What to do ->
Will you output all of the data below exactly, omitting the images?
##### Material provided #####
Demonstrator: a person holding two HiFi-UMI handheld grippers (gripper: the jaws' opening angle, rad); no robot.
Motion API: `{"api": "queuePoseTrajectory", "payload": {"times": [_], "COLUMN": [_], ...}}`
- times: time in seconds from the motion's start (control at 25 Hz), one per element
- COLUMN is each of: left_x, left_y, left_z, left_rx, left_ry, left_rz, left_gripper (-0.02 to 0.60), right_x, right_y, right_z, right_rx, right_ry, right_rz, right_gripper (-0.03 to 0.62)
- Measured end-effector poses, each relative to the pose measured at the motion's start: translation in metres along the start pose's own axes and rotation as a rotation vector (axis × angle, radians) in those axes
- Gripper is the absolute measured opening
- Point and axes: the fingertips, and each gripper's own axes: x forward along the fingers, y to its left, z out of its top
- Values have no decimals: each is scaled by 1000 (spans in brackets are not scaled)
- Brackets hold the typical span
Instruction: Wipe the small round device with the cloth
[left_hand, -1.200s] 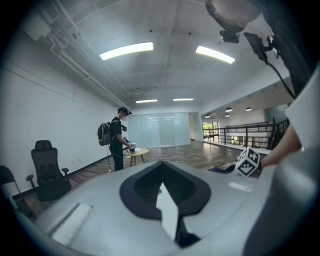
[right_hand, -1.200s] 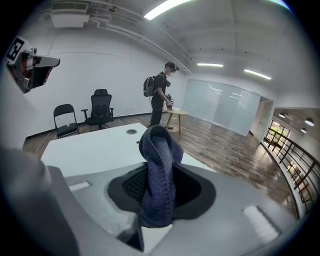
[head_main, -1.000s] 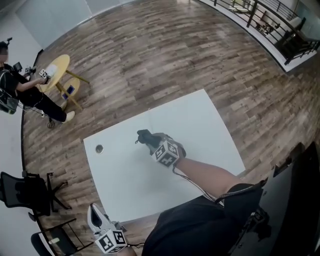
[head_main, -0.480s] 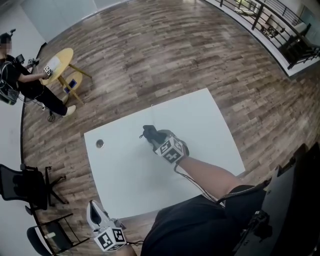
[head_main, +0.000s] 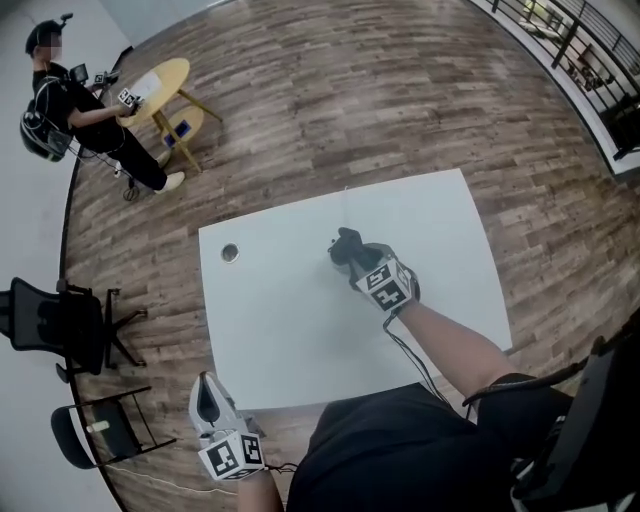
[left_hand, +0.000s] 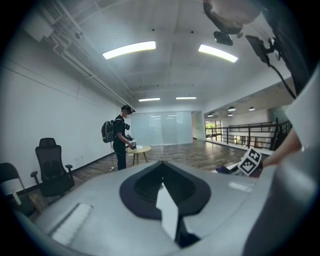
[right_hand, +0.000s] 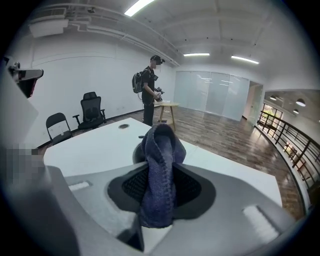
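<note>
My right gripper (head_main: 346, 251) is shut on a dark blue cloth (head_main: 343, 243) over the middle of the white table (head_main: 280, 330). In the right gripper view the folded cloth (right_hand: 159, 150) stands up between the jaws. A grey round thing (right_hand: 136, 151) shows just behind it, mostly hidden. A small round disc (head_main: 230, 253) lies near the table's far left corner. My left gripper (head_main: 207, 398) hangs off the table's near edge, away from both. Its jaws meet at the tip (left_hand: 161, 167) with nothing held.
A person (head_main: 75, 105) stands at a small yellow table (head_main: 165, 80) far to the left. Two black chairs (head_main: 60, 325) (head_main: 100, 430) stand left of the white table. A railing (head_main: 590, 60) runs along the upper right. Wooden floor surrounds the table.
My right gripper has carried the cloth a little to the right across the table. The head view has shifted too. The left gripper has stayed below the table's near edge.
</note>
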Motion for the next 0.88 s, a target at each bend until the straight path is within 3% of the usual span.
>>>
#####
Task solution ->
Demonstrator: a person holding two HiFi-UMI handheld grippers (gripper: the jaws' opening angle, rad); no robot.
Motion API: `{"api": "queuePoseTrajectory", "payload": {"times": [_], "COLUMN": [_], ...}}`
- times: time in seconds from the motion's start (control at 25 Hz), one per element
- COLUMN is each of: left_x, left_y, left_z, left_rx, left_ry, left_rz, left_gripper (-0.02 to 0.60), right_x, right_y, right_z, right_rx, right_ry, right_rz, right_gripper (-0.03 to 0.62)
- Measured end-effector poses, each relative to the pose measured at the motion's start: translation in metres along the start pose's own axes and rotation as a rotation vector (axis × angle, radians) in those axes
- Gripper is the absolute measured opening
- Point and axes: the fingertips, and each gripper's own axes: x forward along the fingers, y to its left, z out of its top
- Values have no decimals: each is scaled by 1000 (spans in brackets are not scaled)
- Brackets hold the typical span
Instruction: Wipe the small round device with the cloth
[left_hand, -1.200s] 
[right_hand, -1.200s] 
[head_main, -1.000s] 
[head_main, -0.480s] 
[head_main, +0.000s] 
[left_hand, +0.000s] 
[right_hand, +0.000s] 
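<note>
My right gripper (head_main: 346, 251) is shut on a dark blue cloth (head_main: 343, 243) over the middle of the white table (head_main: 280, 330). In the right gripper view the folded cloth (right_hand: 159, 150) stands up between the jaws. A grey round thing (right_hand: 136, 151) shows just behind it, mostly hidden. A small round disc (head_main: 230, 253) lies near the table's far left corner. My left gripper (head_main: 207, 398) hangs off the table's near edge, away from both. Its jaws meet at the tip (left_hand: 161, 167) with nothing held.
A person (head_main: 75, 105) stands at a small yellow table (head_main: 165, 80) far to the left. Two black chairs (head_main: 60, 325) (head_main: 100, 430) stand left of the white table. A railing (head_main: 590, 60) runs along the upper right. Wooden floor surrounds the table.
My right gripper has carried the cloth a little to the right across the table. The head view has shifted too. The left gripper has stayed below the table's near edge.
</note>
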Motion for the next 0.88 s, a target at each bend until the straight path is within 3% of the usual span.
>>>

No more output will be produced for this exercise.